I've read through the Child-Free thread, and decided to start one for those of us who want to have kids. I don't have any kids at the moment, but I plan on one or two at some point in the future (fingers crossed, after graduate school).

Why I want to have children: I think one of the primary reasons goes back to how I think about changing the world. I firmly believe that the primary way to make the world a better place is by one's own day to day actions, making good choices and treating others well. To me, having and raising a child is one way to make a significant contribution to the world by influencing someone else to keep making it a better place after I'm gone. It also gives me a chance to make that child's world a better place. Sure, I know I'll make mistakes - from what I've seen, it's impossible to have a child and not make mistakes.
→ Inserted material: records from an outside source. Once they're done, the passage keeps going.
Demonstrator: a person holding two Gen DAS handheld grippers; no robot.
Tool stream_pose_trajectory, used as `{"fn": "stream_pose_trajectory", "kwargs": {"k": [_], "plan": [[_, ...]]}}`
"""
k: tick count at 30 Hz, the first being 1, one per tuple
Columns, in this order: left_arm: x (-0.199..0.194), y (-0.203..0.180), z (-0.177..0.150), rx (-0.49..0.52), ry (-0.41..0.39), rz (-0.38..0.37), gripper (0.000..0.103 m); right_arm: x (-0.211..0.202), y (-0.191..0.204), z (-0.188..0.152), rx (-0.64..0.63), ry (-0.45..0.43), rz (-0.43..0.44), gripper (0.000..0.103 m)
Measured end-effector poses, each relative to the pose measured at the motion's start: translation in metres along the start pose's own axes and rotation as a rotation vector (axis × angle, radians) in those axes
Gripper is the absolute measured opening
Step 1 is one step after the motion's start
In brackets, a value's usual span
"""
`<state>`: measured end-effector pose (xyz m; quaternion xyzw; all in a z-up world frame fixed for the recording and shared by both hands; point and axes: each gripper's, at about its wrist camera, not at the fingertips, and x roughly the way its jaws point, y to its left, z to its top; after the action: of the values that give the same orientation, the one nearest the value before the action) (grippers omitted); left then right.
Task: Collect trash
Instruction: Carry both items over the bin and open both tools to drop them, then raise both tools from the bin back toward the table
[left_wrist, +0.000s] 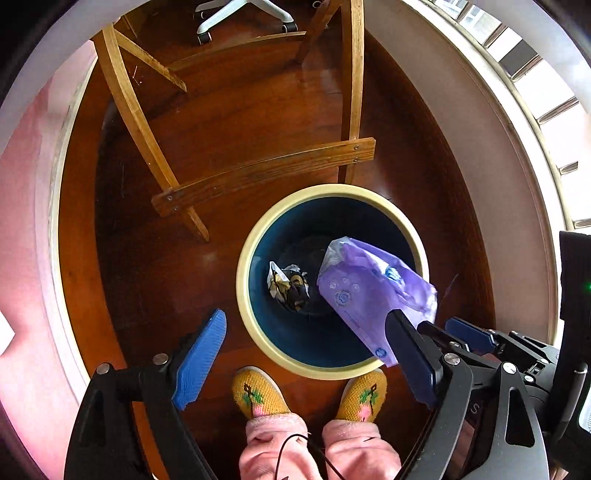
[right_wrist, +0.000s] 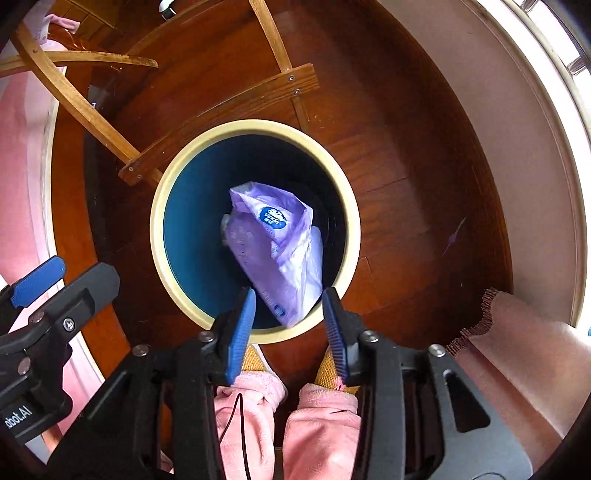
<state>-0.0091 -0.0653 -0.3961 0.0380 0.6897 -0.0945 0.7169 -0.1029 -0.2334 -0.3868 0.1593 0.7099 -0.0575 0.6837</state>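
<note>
Right hand-held gripper (right_wrist: 289, 325) jaws apart, purple bag (right_wrist: 280, 254) loose between, seemingly untouched, over bin (right_wrist: 255, 127).

The bag (right_wrist: 280, 254) hides much of the bin's (right_wrist: 255, 127) floor in the right wrist view, and its small print is too fine to read. In the left wrist view a dark finger (left_wrist: 413, 354) covers the bag's lower end, so contact there cannot be told. The crumpled scrap (left_wrist: 288, 286) in the bin is too dark to identify. The chair base (left_wrist: 243, 14) is cut off at the top edge, and the person's legs (left_wrist: 317, 450) at the bottom.
</note>
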Motion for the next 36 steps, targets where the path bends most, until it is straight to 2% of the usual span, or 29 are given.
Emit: {"fn": "stream_pose_trajectory", "kwargs": {"k": [8, 18, 28, 36], "plan": [[-0.015, 0.011, 0.005, -0.012, -0.043, 0.027, 0.093, -0.021, 0.009, 0.001, 0.018, -0.03, 0.024, 0.036], [-0.076, 0.015, 0.002, -0.021, -0.091, 0.039, 0.093, -0.086, 0.022, -0.01, 0.02, -0.077, 0.053, 0.036], [-0.188, 0.012, -0.012, -0.043, -0.155, 0.039, 0.093, -0.192, 0.037, -0.022, -0.032, -0.128, 0.073, 0.036], [-0.309, 0.006, -0.031, -0.029, -0.247, 0.048, 0.093, -0.291, 0.054, -0.038, -0.105, -0.179, 0.106, 0.036]]}}
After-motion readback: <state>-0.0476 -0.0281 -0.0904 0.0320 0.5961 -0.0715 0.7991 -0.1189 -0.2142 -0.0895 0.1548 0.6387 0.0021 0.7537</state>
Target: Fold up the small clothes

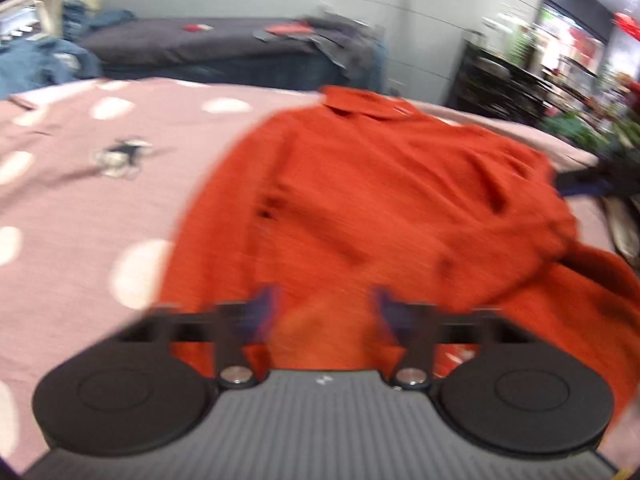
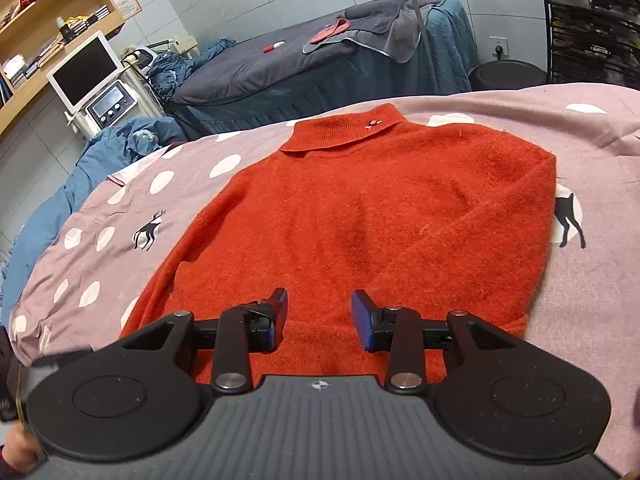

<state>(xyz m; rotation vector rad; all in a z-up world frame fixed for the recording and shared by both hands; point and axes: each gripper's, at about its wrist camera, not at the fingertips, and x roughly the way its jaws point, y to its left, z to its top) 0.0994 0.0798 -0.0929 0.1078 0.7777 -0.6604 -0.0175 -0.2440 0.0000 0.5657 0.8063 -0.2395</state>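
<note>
An orange-red knitted sweater (image 2: pixel 360 216) lies flat on a pink bedsheet (image 2: pixel 96 248) with white dots and deer prints. Its collar (image 2: pixel 344 128) points away from me, and its right sleeve is folded over the body. My right gripper (image 2: pixel 320 314) hovers over the hem, jaws apart, nothing between the blue pads. In the blurred left wrist view the same sweater (image 1: pixel 380 200) fills the middle, rumpled on its right side. My left gripper (image 1: pixel 324 308) is over the near edge of the sweater with wide jaws. Orange cloth shows between them, and no pad presses on it.
Beyond the pink sheet stands a second bed (image 2: pixel 280 68) with dark grey covers and small items on it. A blue quilt (image 2: pixel 104 156) is heaped at the left. A white machine with a screen (image 2: pixel 92 76) and wooden shelves (image 2: pixel 48 8) stand at the far left.
</note>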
And there are definitely other, very significant, ways to make the world a better place while never having a child. This is simply one that feels very personal and productive to me.

I also think I will really value the experience of bonding to my child and watching him or her grow into his or her own person - someone related to and yet in other ways completely different from me. I have a lot of younger siblings, and I've really enjoyed that experience from a sibling perspective as well.

Finally, I do think there's some biological urge / social programming in there. Doesn't mean it's wrong, or bad, just that it exists.

What are your reasons for wanting / having children? If you already have kid(s), what do you feel has been most significant to you about that choice and that journey?